El planteamiento implica un cambio de escala respecto a compromisos previos: el sistema bancario había avanzado en iniciativas para ampliar el acceso de las pymes al crédito, y ahora enfrenta una vara más alta que, en la práctica, demanda acelerar la formalización, mejorar la información financiera de las empresas y fortalecer esquemas de mitigación de riesgo. Directivos consultados en el marco de la Convención Bancaria sostienen que el objetivo es “retador” porque ampliar el crédito no depende solo de la oferta bancaria, sino también de la calidad de los proyectos y de condiciones que hagan viable el repago.

En el trasfondo está un reto estructural: México mantiene una intermediación financiera menor a la de otras economías comparables, en parte por la alta informalidad, la baja bancarización en algunos segmentos y la limitada trazabilidad de ingresos de muchas unidades económicas. Para las pymes, además, el costo financiero suele incorporar primas por riesgo asociadas a su volatilidad, su menor escala y su dependencia de ciclos de consumo e inversión.

Los banqueros también subrayan el papel de la banca de desarrollo para “empujar” el crédito donde el mercado, por sí solo, avanza más lento. Garantías, programas de primer pérdida y esquemas de coinversión pueden reducir el riesgo para la banca comercial y abaratar el financiamiento para empresas que hoy quedan fuera por falta de historial o colateral suficiente. La lectura del sector es que, si el gobierno pone instrumentos de cobertura y consolida una cartera de proyectos, la expansión puede ser más ordenada.

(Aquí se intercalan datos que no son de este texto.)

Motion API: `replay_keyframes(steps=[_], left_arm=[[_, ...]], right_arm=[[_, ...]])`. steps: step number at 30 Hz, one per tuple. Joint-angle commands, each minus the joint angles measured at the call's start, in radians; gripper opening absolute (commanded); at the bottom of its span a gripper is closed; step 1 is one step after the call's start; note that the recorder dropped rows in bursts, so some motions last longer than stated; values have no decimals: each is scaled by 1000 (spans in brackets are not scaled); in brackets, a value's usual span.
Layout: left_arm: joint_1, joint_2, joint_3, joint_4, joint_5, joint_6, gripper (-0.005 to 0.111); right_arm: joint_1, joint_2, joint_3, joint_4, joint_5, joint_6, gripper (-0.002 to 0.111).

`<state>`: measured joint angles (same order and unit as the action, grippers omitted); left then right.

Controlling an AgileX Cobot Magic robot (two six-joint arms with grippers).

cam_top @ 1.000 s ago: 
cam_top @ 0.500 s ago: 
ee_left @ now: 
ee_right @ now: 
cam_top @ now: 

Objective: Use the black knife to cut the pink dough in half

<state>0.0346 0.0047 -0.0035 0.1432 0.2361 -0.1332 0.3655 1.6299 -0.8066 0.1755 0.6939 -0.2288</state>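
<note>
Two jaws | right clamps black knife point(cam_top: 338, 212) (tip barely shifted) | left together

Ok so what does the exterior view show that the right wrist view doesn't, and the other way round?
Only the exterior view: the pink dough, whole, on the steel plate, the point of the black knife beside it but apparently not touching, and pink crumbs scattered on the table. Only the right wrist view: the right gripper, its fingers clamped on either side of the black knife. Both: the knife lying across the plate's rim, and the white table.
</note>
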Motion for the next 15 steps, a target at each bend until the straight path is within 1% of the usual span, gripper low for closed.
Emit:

La conversación ocurre en un momento en que la economía mexicana combina señales mixtas: por un lado, el país mantiene ventajas competitivas por integración manufacturera con Norteamérica y oportunidades asociadas al reacomodo de cadenas de suministro; por otro, persisten riesgos por desaceleración global, costos logísticos y presiones internas como inseguridad en corredores productivos y brechas de infraestructura. En ese contexto, el crédito a pymes se vuelve una pieza clave para sostener inversión, productividad y empleo formal.

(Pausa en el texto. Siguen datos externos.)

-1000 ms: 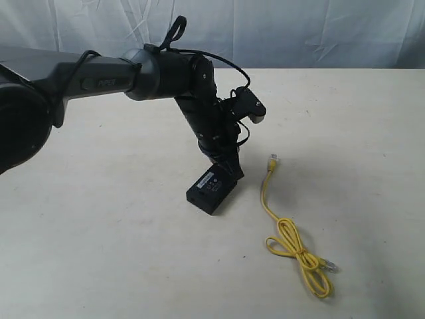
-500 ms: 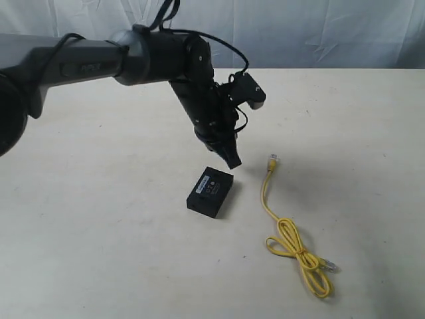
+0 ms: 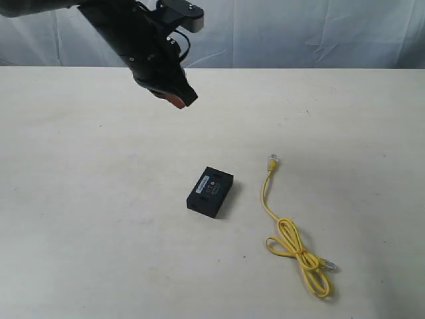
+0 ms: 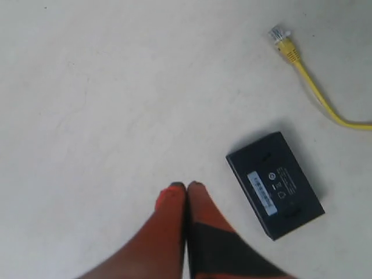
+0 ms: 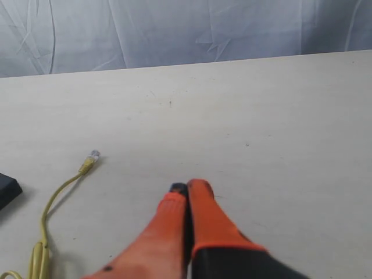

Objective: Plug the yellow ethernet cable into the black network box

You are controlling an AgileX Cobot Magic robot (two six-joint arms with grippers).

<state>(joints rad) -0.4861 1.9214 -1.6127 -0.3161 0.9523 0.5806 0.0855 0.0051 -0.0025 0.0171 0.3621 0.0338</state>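
Here, yellow cable [image 3: 265, 195] beside black box [image 3: 210, 191], apart.

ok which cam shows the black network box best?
Left wrist view: the black network box is close, whole top face and pale label clear. Exterior view shows it whole but smaller. Right wrist view catches only one corner at the frame edge.

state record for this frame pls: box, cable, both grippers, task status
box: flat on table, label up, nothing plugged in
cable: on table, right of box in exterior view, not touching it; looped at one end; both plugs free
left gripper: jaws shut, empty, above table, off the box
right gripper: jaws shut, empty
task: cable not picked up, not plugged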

Infraestructura y certidumbre: el “pipeline” que puede destrabar crédito

Una palanca central para el crecimiento del financiamiento, de acuerdo con el sector, es la agenda de infraestructura impulsada por el gobierno federal, que contempla proyectos bajo inversión pública y esquemas mixtos con participación privada. Para los bancos, la infraestructura no solo genera oportunidades directas de financiamiento —por ejemplo, a contratistas, proveedores y cadenas regionales—; también eleva la rentabilidad esperada de múltiples sectores al reducir costos de transporte, mejorar acceso a energía y fortalecer conectividad. Sin embargo, la banca advierte que el crédito se activa cuando hay visibilidad: calendarios de ejecución, reglas de participación, mecanismos de pago y asignación de riesgos bien definidos. Sin ese “pipeline” confiable, el financiamiento tiende a ser más conservador o a concentrarse en empresas con mayor tamaño y mejores garantías.

El objetivo de elevar el financiamiento a pymes a una proporción relevante del PIB también plantea implicaciones operativas para el sistema: mayor capacidad de originación, uso intensivo de analítica y modelos alternativos de evaluación (por ejemplo, datos transaccionales), y una profundización de productos como factoraje, crédito revolvente y arrendamiento. A esto se suma la necesidad de educación financiera y asesoría para pymes, pues muchas requieren apoyo para ordenar contabilidad, flujo de caja y cumplimiento fiscal, condiciones que suelen determinar el acceso y el costo del crédito.

En términos prospectivos, el avance dependerá de que converjan varios frentes: estabilidad macroeconómica, un marco regulatorio predecible, tasas de interés que permitan costos manejables para empresas y una política pública que incentive la formalidad. Si esas piezas se alinean, el crédito a pymes puede convertirse en un motor más visible del crecimiento. Si no, la meta podría alcanzarse más lentamente, con avances graduales por sectores y regiones.

En síntesis, la banca ve espacio para expandir el financiamiento a pymes hacia el objetivo planteado, pero enfatiza que no se trata de un ajuste mecánico: requerirá proyectos viables, instrumentos de garantía y continuidad en la ejecución de infraestructura para que el aumento del crédito sea sostenible y no comprometa la calidad de cartera.